I remember spending one brutally cold night on the top of the mountain in October. I was living in Florida at the time and had not experienced cold weather in well over a year. I was also overweight and out of shape.

Here’s what I wrote for the Sarasota Herald-Tribune just one week before the odyssey began:

[The hiking trip] won’t be much like Florida. It won’t be much like civilization.

I still can’t articulate a good reason for doing this.

I’m not a camper.

I remember one family camping trip over spring break that was brutally cold. My older brother and younger sister spent the night on a boat with my father. I spent the night wrapped in a sleeping bag watching a small television with bad reception.

It was freezing. I wasn’t happy. I wanted to do anything but camp.

To this day, I can’t say why I agreed to that trip other than my 25-year-old brain thinking “Every now and again, it’s good to do something different.”

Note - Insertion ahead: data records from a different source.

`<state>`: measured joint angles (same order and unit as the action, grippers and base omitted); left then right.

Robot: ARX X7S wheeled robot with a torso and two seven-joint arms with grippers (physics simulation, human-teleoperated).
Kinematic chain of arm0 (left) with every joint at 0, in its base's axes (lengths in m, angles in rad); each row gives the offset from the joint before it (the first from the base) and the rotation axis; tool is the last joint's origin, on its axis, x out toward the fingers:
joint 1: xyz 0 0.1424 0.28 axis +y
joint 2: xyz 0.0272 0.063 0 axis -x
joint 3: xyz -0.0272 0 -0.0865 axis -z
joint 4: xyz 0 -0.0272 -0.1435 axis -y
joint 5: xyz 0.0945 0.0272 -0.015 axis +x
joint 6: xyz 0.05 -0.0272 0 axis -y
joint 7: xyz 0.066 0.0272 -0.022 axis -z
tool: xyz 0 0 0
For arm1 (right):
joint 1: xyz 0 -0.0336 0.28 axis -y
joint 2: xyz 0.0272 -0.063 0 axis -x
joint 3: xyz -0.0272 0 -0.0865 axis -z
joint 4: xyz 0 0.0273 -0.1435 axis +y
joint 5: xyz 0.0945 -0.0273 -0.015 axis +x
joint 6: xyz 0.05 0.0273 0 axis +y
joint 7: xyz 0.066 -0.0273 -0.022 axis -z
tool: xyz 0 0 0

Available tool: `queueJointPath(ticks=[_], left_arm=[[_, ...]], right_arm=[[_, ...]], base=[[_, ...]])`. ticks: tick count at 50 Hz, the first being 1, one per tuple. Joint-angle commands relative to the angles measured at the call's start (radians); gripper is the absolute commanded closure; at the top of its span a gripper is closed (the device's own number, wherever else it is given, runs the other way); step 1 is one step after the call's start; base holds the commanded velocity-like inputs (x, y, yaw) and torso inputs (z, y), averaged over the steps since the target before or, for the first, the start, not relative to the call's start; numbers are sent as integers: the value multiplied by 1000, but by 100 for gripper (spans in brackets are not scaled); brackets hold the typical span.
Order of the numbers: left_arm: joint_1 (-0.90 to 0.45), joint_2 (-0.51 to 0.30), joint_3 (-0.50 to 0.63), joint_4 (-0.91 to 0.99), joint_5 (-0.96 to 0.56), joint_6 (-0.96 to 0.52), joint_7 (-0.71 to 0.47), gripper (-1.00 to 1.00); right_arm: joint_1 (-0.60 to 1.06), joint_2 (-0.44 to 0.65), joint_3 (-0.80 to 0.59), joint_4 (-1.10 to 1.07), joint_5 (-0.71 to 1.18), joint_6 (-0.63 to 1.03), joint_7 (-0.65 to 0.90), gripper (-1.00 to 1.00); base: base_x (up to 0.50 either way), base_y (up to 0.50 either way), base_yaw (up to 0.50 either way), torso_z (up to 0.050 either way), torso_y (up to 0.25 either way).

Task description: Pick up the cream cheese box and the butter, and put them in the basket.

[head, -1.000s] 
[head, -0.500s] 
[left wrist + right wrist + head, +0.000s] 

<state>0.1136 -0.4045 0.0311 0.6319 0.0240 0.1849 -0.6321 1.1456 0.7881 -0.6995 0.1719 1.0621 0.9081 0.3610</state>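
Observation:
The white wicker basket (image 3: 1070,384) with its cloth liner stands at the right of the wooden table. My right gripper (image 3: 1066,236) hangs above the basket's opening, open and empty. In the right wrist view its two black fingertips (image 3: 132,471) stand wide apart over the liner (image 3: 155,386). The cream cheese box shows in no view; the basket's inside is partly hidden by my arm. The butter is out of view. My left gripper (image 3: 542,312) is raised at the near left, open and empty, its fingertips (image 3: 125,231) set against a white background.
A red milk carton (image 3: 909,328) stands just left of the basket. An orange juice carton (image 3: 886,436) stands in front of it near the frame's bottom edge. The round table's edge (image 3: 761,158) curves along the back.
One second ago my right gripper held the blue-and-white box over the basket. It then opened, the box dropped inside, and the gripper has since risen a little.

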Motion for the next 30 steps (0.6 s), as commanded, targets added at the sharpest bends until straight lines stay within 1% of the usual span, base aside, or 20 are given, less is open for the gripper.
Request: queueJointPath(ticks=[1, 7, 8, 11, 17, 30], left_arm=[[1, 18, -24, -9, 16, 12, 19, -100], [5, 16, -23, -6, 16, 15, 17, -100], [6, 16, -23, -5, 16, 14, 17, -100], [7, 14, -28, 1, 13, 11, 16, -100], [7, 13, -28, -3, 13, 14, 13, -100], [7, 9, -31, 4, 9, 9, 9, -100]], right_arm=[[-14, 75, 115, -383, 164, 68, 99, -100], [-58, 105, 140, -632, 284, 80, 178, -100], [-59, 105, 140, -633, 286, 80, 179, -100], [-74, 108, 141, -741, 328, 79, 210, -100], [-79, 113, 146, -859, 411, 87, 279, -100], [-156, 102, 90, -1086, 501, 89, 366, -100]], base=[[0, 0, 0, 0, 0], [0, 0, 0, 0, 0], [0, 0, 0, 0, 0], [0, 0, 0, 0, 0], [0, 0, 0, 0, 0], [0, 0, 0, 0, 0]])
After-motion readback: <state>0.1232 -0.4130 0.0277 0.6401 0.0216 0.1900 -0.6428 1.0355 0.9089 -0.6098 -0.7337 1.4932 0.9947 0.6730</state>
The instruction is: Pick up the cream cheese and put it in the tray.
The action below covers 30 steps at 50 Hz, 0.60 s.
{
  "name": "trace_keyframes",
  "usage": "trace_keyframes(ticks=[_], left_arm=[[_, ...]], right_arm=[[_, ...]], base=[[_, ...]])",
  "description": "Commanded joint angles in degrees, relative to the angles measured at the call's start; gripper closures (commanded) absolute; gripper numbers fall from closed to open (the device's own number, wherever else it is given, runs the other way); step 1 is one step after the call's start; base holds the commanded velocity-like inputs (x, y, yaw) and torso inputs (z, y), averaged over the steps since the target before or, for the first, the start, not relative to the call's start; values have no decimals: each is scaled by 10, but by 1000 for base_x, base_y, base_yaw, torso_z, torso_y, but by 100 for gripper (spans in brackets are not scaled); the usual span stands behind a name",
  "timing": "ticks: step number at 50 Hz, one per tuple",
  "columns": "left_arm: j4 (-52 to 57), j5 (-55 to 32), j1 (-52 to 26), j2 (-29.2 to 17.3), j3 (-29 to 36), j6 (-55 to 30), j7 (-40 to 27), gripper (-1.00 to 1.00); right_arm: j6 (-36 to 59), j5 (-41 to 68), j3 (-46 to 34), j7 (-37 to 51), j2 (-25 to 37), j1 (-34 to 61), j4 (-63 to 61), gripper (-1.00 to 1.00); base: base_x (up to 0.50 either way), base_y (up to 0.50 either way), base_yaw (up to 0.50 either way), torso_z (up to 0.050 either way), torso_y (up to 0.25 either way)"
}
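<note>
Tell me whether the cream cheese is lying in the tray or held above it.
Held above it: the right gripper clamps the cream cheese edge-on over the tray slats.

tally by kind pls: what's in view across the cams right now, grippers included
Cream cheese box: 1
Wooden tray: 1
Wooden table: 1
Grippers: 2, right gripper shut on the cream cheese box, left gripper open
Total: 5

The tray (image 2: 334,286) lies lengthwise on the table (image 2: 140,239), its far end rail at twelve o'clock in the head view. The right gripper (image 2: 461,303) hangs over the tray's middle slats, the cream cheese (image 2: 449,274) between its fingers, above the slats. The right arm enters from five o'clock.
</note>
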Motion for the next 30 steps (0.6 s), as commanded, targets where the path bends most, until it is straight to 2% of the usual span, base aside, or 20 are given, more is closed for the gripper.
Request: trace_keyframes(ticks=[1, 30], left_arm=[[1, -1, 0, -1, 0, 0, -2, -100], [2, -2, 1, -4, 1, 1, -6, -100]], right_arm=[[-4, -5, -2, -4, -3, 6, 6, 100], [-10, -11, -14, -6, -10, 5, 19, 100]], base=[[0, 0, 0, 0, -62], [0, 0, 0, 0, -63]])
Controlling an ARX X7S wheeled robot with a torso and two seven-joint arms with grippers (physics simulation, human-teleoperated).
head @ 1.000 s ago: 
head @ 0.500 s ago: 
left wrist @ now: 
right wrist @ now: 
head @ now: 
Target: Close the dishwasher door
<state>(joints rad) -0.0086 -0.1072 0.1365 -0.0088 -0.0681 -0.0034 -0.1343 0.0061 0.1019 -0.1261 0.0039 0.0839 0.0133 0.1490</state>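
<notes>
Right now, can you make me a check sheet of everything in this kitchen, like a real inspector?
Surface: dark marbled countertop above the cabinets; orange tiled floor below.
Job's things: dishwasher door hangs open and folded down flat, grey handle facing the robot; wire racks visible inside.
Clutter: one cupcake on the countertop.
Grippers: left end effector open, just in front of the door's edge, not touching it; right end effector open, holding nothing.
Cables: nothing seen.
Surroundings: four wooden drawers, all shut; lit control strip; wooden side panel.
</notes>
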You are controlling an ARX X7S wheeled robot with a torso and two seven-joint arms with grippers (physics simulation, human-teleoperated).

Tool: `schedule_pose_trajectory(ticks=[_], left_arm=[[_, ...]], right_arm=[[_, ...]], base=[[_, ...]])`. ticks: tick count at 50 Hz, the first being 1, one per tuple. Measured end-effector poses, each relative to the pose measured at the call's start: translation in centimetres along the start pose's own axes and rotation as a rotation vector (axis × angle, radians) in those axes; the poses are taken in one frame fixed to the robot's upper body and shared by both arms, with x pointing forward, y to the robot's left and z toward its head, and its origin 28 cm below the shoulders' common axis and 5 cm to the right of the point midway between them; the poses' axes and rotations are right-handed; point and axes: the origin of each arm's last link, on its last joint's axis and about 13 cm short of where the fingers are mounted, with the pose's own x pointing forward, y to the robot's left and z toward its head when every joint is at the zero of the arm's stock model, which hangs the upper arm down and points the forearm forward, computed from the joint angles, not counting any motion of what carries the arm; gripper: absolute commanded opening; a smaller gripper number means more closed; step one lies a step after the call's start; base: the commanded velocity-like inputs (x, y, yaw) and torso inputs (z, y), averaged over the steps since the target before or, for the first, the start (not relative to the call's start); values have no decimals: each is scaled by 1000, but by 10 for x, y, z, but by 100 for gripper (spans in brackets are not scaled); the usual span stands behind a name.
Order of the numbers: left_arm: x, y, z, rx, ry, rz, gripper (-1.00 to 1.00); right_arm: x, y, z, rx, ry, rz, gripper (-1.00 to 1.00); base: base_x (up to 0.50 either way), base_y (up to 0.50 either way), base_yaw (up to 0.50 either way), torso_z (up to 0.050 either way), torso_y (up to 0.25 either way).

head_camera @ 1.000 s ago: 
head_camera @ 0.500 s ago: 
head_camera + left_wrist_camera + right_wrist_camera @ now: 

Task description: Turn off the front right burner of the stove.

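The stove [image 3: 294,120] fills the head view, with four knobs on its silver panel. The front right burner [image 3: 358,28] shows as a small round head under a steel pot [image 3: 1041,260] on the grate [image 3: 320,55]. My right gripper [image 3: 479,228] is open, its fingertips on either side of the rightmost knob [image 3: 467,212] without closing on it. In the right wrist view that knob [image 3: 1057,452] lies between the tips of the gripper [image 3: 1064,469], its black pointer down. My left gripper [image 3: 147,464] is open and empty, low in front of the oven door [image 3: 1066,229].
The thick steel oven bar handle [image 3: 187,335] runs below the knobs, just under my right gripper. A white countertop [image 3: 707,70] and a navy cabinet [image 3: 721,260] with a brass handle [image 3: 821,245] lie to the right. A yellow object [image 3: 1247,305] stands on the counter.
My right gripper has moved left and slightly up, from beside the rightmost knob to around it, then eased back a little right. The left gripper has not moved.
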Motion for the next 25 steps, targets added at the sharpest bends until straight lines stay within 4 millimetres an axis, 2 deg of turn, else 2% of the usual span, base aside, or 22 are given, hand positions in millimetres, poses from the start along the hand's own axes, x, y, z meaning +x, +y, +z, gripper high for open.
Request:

The hike was not fun. But it was motivational. I returned home and joined a gym.

Despite that history, there is still a romantic calling to the woods. And that may be why the video below appeals to me.

In my mind’s eye, hiking the trail should be just this easy:

I think Mt. Rogers is featured in the 1:10 to 1:20 second range of this video. But I can’t be confident. My memory of the hike has faded from the passage of a dozen years. Besides, Jeb and I quickly abandoned our hike and spent a couple of nights in Damascus.